The first issue of Amazing Stories Quarterly contained a reprint of H. G. Wells' novel When the Sleeper Wakes, though for some reason Wells did not provide Gernsback with the revised text published in 1910 under the title The Sleeper Awakes; the text printed was that of the original 1899 edition. The other material in the issue was original, and the following issues included material by Edmond Hamilton, Stanton A. Coblentz, R.F. Starzl, David H. Keller, S.P. Meek, J. Schlossel, and Clare Winger Harris, one of the earliest women writers of sf. Although readers' reactions to the Wells novel were negative, they approved of Gernsback's policy of publishing a novel in each issue. The only other reprint in the early days of the magazine was Gernsback's own novel Ralph 124C 41+, which appeared in the Winter 1929 issue. The novel, set in the year 2660, was little more than a series of predictions about the future tied together by a minor plot.
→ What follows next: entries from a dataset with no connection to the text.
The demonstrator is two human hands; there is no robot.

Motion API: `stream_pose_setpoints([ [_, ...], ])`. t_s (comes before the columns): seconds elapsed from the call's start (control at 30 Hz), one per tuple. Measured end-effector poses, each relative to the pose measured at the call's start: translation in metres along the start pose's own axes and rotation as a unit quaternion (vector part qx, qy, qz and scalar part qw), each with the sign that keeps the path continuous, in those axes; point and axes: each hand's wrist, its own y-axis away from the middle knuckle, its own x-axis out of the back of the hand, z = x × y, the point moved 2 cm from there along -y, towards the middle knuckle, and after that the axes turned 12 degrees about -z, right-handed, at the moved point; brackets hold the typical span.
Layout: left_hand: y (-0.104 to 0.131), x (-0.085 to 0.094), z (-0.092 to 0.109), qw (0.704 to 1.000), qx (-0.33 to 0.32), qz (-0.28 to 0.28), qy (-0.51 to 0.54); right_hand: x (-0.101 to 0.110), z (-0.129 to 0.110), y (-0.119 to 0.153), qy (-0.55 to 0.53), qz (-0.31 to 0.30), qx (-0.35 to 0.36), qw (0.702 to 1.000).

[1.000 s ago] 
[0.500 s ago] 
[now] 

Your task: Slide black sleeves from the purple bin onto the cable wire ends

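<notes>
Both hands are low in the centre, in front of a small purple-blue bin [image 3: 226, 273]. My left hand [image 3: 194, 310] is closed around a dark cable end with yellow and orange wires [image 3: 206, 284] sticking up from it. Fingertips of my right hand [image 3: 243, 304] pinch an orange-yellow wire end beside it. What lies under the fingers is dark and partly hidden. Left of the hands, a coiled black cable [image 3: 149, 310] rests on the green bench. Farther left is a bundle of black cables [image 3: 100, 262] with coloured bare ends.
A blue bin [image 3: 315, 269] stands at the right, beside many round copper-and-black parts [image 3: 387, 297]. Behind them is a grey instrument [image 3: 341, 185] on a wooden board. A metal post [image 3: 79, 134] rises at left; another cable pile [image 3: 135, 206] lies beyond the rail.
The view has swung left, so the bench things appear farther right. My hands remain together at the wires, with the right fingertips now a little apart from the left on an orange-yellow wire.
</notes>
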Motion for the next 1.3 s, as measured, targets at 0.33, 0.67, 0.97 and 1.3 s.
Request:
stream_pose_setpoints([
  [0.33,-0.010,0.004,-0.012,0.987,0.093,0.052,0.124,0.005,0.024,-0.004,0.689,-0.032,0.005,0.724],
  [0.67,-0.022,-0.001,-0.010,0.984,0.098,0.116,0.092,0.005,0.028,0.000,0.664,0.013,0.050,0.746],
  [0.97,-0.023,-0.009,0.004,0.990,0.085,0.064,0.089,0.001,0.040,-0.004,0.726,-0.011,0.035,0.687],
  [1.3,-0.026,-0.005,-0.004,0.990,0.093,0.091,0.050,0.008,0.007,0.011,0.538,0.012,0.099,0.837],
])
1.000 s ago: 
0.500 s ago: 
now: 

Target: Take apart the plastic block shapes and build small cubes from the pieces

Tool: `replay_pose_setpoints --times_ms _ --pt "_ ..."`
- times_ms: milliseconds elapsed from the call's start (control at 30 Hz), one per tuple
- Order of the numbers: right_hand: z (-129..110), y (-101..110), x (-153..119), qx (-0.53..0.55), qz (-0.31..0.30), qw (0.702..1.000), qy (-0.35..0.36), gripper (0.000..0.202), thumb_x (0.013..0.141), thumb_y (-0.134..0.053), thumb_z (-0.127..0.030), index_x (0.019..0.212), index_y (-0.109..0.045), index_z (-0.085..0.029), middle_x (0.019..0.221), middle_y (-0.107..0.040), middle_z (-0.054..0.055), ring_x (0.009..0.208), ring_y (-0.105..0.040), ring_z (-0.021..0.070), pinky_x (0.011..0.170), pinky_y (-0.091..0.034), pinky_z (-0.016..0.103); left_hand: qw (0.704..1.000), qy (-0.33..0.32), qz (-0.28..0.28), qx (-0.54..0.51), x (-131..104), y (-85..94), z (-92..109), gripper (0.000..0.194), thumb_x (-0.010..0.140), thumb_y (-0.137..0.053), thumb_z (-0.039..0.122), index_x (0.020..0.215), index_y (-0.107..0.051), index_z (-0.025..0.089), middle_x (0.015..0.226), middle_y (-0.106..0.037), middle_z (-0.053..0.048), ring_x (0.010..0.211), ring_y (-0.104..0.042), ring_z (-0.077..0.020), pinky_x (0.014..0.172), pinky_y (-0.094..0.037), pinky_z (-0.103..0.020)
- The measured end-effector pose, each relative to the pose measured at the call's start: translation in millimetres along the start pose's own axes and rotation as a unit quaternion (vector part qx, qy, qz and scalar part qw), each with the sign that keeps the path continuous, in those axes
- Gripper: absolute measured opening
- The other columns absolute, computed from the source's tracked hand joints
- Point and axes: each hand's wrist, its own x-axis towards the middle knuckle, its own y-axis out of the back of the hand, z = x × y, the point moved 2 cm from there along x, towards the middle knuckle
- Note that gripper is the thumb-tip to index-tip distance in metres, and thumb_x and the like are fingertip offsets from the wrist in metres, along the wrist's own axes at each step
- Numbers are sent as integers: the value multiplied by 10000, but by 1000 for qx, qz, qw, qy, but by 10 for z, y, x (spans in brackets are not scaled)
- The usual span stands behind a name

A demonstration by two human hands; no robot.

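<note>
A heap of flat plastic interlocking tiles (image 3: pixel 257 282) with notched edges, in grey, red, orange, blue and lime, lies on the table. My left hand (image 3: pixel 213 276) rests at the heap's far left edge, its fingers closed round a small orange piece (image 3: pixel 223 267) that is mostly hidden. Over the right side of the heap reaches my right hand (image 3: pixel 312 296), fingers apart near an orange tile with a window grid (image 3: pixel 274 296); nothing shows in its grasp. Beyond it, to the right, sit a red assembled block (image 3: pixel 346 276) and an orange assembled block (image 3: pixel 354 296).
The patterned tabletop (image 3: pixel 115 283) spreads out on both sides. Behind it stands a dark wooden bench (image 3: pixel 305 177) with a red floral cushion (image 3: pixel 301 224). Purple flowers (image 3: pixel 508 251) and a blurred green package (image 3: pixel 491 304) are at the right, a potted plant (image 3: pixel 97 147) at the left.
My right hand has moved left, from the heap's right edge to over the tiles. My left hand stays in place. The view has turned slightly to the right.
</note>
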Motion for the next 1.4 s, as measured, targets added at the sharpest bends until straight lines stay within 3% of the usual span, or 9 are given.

Gernsback included a letter column, and began a competition for the best editorials submitted by readers; the first prize was awarded to Jack Williamson, later to become a successful science fiction writer but at that time just starting his career. Gernsback also started other departments to engage the readers, including book reviews, science quizzes, and science news. The last issue under Gernsback's control was dated Spring 1929; under Sloane's editorship, most of these nonfiction departments ceased.

According to Milton Wolf and Mike Ashley, historians of science fiction, over the next two years Sloane published some of the best sf of the early years of the field in Amazing Stories Quarterly. Wolf and Ashley cite "Paradox", by Charles Cloukey, an early time-travel story; The Bridge of Light, by A. Hyatt Verrill, a novel about a lost civilization in South America; The Birth of a New Republic, by Miles J. Breuer and Jack Williamson, in which a man of the 24th century reminisces about a revolt by the inhabitants of the Moon against the Earth; "Paradise and Iron", by Breuer; and White Lily, by Eric Temple Bell, under the pseudonym John Taine, about a form of crystal life that endangers the planet. After 1931, according to Wolf and Ashley, the fiction in Amazing Stories Quarterly became less entertaining. Everett Bleiler, the author of a detailed review of the first ten years of science fiction magazines, is less complimentary, describing John W. Campbell, Jr.'s space operas, which appeared from 1930 to 1932, as "turgid", and commenting that only a dozen or so of the stories in the magazine's entire run "might have been considered worth reading if one could put oneself back in the 1930s, accepting the standards of the time". Bleiler mentions three authors, Coblentz, Taine, and Breuer, as having produced notably original material, but adds that their work was "not strong enough for mainstream fiction" and had "too little action and too much sophistication for pulp". Bleiler does however agree with Wolf and Ashley that the magazine's quality declined over time. Brian Stableford, in the Science Fiction Encyclopedia, also highlights Coblentz, Taine and Breuer, along with Williamson and Verrill, among the magazine's contributors; Stableford regards their contributions as being among "the most important early pulp sf novels".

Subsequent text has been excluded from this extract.